> [Work required]: Each line of the entries below that includes "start" belongs in your answer.

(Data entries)

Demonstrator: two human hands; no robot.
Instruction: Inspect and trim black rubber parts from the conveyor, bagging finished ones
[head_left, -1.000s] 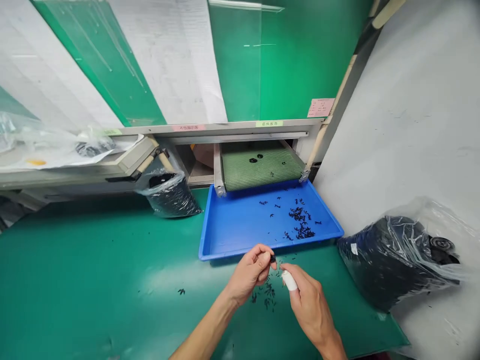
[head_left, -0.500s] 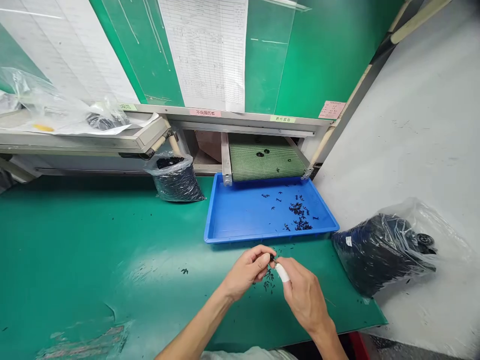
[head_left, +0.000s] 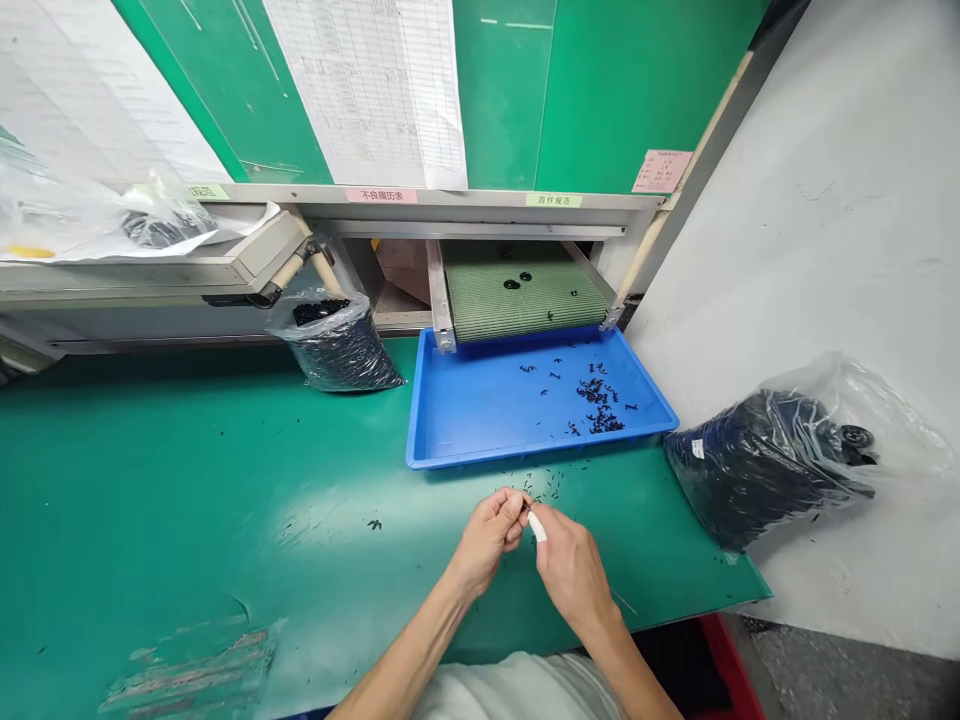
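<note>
My left hand (head_left: 489,535) is closed in a pinch on a small black part (head_left: 525,507), most of which my fingers hide. My right hand (head_left: 574,565) meets it from the other side, fingers closed, with a white cover (head_left: 537,527) on one digit. What the right fingers grip, if anything, I cannot make out. Both hands are just above the green tabletop (head_left: 300,580), in front of the blue tray (head_left: 450,462). Tiny black scraps (head_left: 553,482) lie scattered beyond my fingertips. A bigger black piece (head_left: 375,524) rests on the table to the left.
A green conveyor belt (head_left: 517,310) carrying a few black discs ends over the tray. Black bits (head_left: 598,400) lie inside the tray's right side. Clear bags of black parts stand left (head_left: 341,345) and right (head_left: 765,465). A white wall (head_left: 847,250) closes off the right.
The view has shifted a little. Both hands have drawn closer together, and the black part, plainer before, is now mostly covered by my fingers.
</note>
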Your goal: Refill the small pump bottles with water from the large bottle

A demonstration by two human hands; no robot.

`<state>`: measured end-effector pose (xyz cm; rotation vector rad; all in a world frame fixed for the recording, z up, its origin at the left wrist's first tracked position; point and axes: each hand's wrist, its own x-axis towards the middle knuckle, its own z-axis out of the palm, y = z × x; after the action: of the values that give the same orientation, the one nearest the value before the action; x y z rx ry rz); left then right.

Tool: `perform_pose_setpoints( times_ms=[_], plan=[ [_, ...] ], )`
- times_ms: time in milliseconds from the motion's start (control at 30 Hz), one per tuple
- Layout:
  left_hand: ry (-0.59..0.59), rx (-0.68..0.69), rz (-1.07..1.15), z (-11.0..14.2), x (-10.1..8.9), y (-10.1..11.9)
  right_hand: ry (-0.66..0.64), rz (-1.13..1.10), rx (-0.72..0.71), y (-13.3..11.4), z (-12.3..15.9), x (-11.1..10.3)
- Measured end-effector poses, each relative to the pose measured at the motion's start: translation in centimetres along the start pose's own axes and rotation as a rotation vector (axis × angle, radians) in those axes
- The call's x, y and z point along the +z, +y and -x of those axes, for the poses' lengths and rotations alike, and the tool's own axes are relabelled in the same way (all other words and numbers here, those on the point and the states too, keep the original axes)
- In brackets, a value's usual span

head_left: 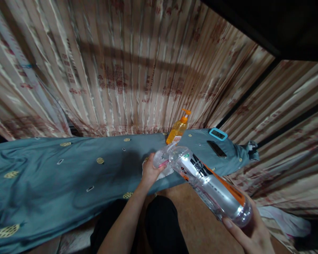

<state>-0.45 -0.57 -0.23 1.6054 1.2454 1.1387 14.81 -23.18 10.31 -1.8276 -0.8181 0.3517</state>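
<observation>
My right hand (254, 225) is wrapped round the base of a large clear plastic bottle (212, 187) with a silver, black and orange label. The bottle is tilted, its neck end pointing up and left toward a small clear container (161, 158). My left hand (150, 173) grips that container, which has a pinkish tint low down; its exact kind I cannot make out. Their ends overlap in view, and whether they touch I cannot tell. A white cloth or tissue (165, 173) lies beneath my left hand. Just behind stands a pump bottle (177, 131) of orange liquid.
A grey-green cloth with pineapple prints (76, 173) covers the long surface before me. Toward its right end lie a dark phone (216, 149) and a blue-framed digital clock (218, 134). Patterned curtains (122, 70) hang behind and to the right. Brown floor (196, 218) shows below.
</observation>
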Motion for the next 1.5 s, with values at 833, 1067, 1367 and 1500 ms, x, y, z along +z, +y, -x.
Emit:
perform_pose_setpoints(
  times_ms=[833,1067,1367,1500],
  plan=[
    [0.002,0.002,0.039,0.04,0.25,-0.45,-0.011,-0.032,-0.004,0.59,-0.30,-0.23],
    [-0.005,-0.003,0.006,0.03,0.12,-0.17,-0.010,-0.025,0.012,0.48,-0.26,-0.17],
    [0.018,-0.016,0.036,0.00,0.11,-0.10,0.002,-0.008,-0.023,0.59,-0.29,-0.12],
    [0.016,-0.015,0.056,0.03,0.14,-0.25,0.010,-0.016,0.015,0.02,-0.12,0.01]
  ],
)
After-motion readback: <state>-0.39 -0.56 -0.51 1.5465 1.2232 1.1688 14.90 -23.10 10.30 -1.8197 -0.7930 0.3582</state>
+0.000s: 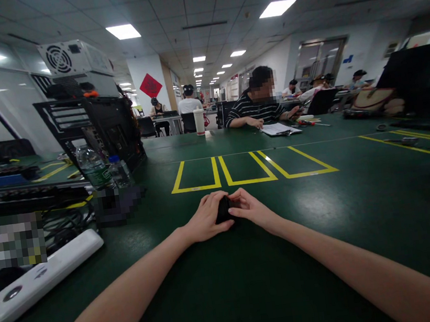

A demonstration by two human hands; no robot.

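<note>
Black object (223, 210) clamped by left hand (207, 219) and right hand (255, 212) fingers, likely for two-sided steadiness, at green bench (242, 289).

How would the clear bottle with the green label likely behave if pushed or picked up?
The bottle would probably tip if pushed near its top, being tall and narrow. Once down, it may roll, since its body looks round. Its clear wall looks like thin plastic, so it might give under a firm squeeze.

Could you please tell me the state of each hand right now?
Left hand: closed around a small black object.
Right hand: curled at its right side; grip cannot be told.
</note>
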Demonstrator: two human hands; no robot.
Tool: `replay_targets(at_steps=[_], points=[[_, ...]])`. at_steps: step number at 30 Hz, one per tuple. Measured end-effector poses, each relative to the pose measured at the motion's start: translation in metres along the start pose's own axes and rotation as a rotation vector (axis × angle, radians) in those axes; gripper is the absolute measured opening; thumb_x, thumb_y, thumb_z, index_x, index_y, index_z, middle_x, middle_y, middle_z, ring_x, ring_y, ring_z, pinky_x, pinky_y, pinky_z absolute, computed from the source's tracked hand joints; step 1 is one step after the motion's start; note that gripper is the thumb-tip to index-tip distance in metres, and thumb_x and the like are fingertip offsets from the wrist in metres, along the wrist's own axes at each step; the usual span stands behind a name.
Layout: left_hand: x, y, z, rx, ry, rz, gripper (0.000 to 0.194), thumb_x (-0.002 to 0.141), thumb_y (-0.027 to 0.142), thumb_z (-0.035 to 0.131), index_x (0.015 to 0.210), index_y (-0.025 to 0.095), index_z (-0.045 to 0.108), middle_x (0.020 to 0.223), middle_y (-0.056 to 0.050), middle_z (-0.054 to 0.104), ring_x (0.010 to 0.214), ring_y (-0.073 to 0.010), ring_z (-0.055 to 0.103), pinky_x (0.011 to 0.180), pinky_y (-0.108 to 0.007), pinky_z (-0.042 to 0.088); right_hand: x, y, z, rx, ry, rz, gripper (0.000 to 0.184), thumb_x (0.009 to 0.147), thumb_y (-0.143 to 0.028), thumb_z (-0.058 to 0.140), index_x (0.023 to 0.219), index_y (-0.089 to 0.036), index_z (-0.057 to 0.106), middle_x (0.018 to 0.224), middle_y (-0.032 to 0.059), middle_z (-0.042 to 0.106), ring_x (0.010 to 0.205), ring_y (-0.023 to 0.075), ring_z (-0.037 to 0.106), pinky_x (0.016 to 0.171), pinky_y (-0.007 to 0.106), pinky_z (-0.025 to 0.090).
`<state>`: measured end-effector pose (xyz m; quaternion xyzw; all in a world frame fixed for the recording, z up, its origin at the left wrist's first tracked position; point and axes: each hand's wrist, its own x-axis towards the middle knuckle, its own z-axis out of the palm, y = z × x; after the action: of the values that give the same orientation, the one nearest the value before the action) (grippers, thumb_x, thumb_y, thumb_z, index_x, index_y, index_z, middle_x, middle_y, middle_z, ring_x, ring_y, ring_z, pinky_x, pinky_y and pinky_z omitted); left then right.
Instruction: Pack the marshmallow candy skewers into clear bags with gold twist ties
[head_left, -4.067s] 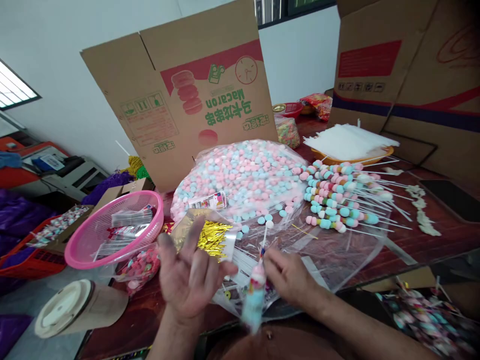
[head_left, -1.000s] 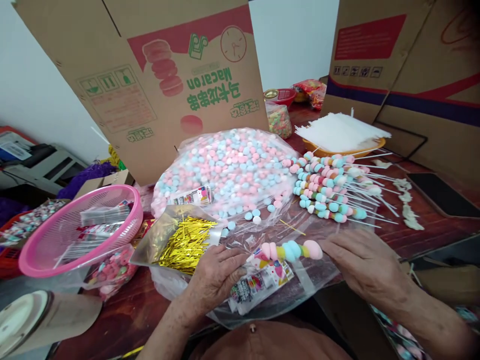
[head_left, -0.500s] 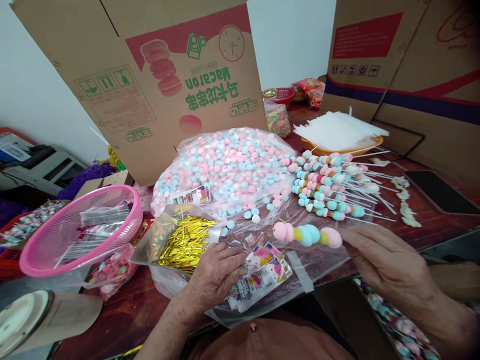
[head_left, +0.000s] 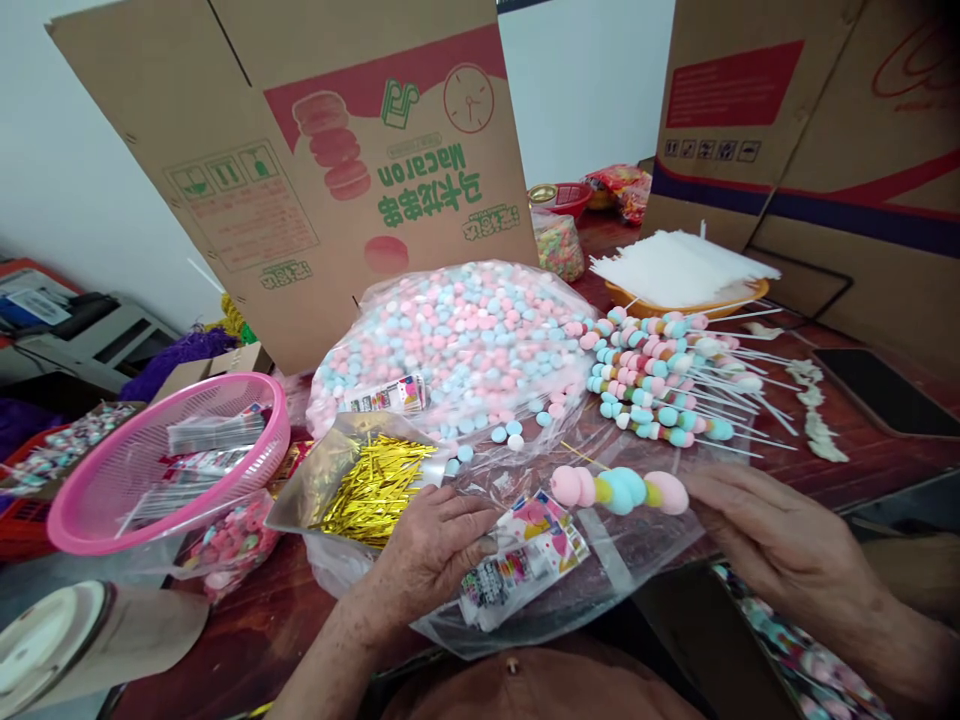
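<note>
In my right hand [head_left: 787, 560] is a candy skewer [head_left: 621, 490], its stick end hidden in the closed fingers. Pink, yellow-green and light blue sweets run along it, and it points left, nearly level. My left hand [head_left: 442, 545] is closed, with thumb and fingertips at the open-looking edge of a printed plastic bag [head_left: 551, 540]. This bag lies on a stack of similar ones, on a clear plastic sheet. The skewer's tip hangs just above the right end of the bag. Just behind my left hand, gold twist ties [head_left: 379, 490] fill a silver pouch.
A large clear bag of pastel sweets [head_left: 465, 340] stands behind. Finished-looking skewers [head_left: 660, 375] lie at right, before a basket of white sticks [head_left: 682, 268] and a phone [head_left: 889, 392]. At left are a pink basket [head_left: 60, 520] and a lidded cup [head_left: 142, 630]. Cardboard boxes [head_left: 420, 130] rise behind.
The camera view has shifted slightly, so everything sits a little further right and lower. Both hands keep nearly the same pose, and the skewer is still in my right hand.
</note>
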<state>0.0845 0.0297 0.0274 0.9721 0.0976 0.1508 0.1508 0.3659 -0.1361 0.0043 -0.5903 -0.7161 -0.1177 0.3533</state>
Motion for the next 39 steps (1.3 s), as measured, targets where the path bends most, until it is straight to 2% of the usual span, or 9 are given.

> [Reply to the exercise]:
- times_ms: time in milliseconds from the motion's start (control at 30 Hz), one per tuple
- Measured end-effector poses, each relative to the pose measured at the motion's start: translation in centimetres along the start pose's own axes and rotation as a rotation vector (axis × angle, radians) in those axes
Tool: `replay_targets(at_steps=[_], points=[[_, ...]])`. at_steps: step number at 30 Hz, one per tuple. Measured end-effector poses, each relative to the pose measured at the motion's start: translation in metres along the start pose's own axes and rotation as a rotation vector (axis × angle, radians) in those axes; gripper is the absolute measured opening; thumb_x, thumb_y, thumb_z, index_x, index_y, index_z, middle_x, middle_y, middle_z, ring_x, ring_y, ring_z, pinky_x, pinky_y, pinky_z absolute, computed from the source's tracked hand joints; step 1 is one step after the motion's start; note that gripper is the thumb-tip to index-tip distance in metres, and thumb_x and the like are fingertip offsets from the wrist in metres, along the wrist's own axes at each step; the usual span stands behind a name.

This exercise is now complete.